All contracts or agreements made in violation of this section shall be null and void, and all money or other thing of value paid to any person by any Indian or tribe, or any one else, for or on his or their behalf, on account of such services, in excess of the amount approved by the Commissioner and Secretary for such services, may be recovered by suit in the name of the United States in any court of the United States, regardless of the amount in controversy; and one-half thereof shall be paid to the person suing for the same, and the other half shall be paid into the Treasury for the use of the Indian or tribe by or for whom it was so paid.
25 U.S.C. § 81. The key to receiving such protection is the meaning of the word "services." In ascertaining whether the contract at issue here was for the sale of goods or services, the court will first determine whether the statute reaches the sale of goods, and, if not, will proceed to determine whether, in any event, a sale of goods, accompanied by the provision of services, would be covered by Section 81.

B. The Scope of Section 81

In United States ex rel.

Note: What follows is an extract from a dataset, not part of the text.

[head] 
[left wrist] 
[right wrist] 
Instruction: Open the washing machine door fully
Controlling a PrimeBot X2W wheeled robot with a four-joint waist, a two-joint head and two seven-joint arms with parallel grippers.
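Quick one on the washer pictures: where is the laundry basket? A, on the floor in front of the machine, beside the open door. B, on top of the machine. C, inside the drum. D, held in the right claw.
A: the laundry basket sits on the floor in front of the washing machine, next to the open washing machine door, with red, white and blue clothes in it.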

Harlan v. Bacon, 21 F.3d 209 (8th Cir. 1994), the Court of Appeals for the Eighth Circuit held, as follows:

We are reluctant to give the word "services" any meaning other than its commonly understood one.

* * *

[I]t is a cardinal and long-revered canon of statutory construction that Congress is not to be presumed to have done a vain thing, namely, using superfluous language.
Id., at 211-12. Plaintiff, however, points to Green v. Menominee Tribe of Indians in Wisconsin, 233 U.S. 558 (1914), in which it was held that a contract for the sale of goods was covered by Section 81's protection for service contracts.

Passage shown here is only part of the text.